## ACTIVITY
What you return must match the listing below line for line, minus its pictures.

## DATA SEGMENT
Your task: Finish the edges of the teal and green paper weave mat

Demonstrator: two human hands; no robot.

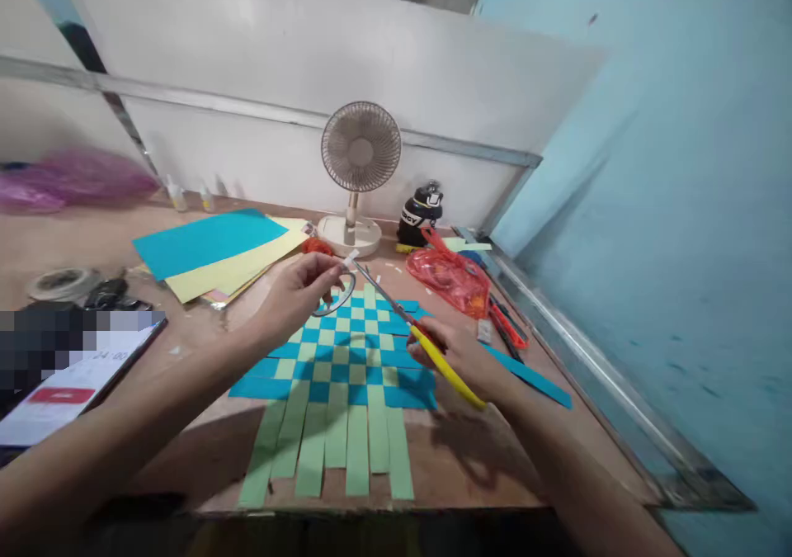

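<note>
Two bare hands work above one woven paper mat [340, 357], which lies on the table [204, 458] in front of the person. The left hand [308, 283] is closed in a pinch, thumb against fingers, holding one thin ring that looks like a tape roll [350, 296]; one small white piece [351, 257] sticks out at its fingertips. The right hand [454, 349] is curled round the handles of one pair of yellow-handled scissors [423, 339], whose two blade tips stand slightly apart, just beside the white piece.

Seven pale green strips [336, 437] run out of the mat's near edge, their ends uneven. Blue strips cross them, though the hands hide too much for a sure count. One loose blue strip [533, 380] lies to the right, partly behind the right forearm.

Behind the mat stand one fan [360, 146] and one black bottle [416, 220], with one red plastic bag [451, 280] nearer on the right. To the left, one blue sheet [210, 242] overlaps pale yellow paper [241, 270]. Two small bottles [176, 195] stand behind these sheets, and one phone [80, 379] lies beside the left forearm.
</note>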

## COMPLETED EXERCISE
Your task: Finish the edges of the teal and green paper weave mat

Demonstrator: two human hands; no robot.


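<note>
Two bare hands work above one woven paper mat [340, 357], which lies on the table [204, 458] in front of the person. The left hand [308, 283] is closed in a pinch, thumb against fingers, holding one thin ring that looks like a tape roll [350, 296]; one small white piece [351, 257] sticks out at its fingertips. The right hand [454, 349] is curled round the handles of one pair of yellow-handled scissors [423, 339], whose two blade tips stand slightly apart, just beside the white piece.

Seven pale green strips [336, 437] run out of the mat's near edge, their ends uneven. Blue strips cross them, though the hands hide too much for a sure count. One loose blue strip [533, 380] lies to the right, partly behind the right forearm.

Behind the mat stand one fan [360, 146] and one black bottle [416, 220], with one red plastic bag [451, 280] nearer on the right. To the left, one blue sheet [210, 242] overlaps pale yellow paper [241, 270]. Two small bottles [176, 195] stand behind these sheets, and one phone [80, 379] lies beside the left forearm.
</note>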

Nothing else belongs in the output.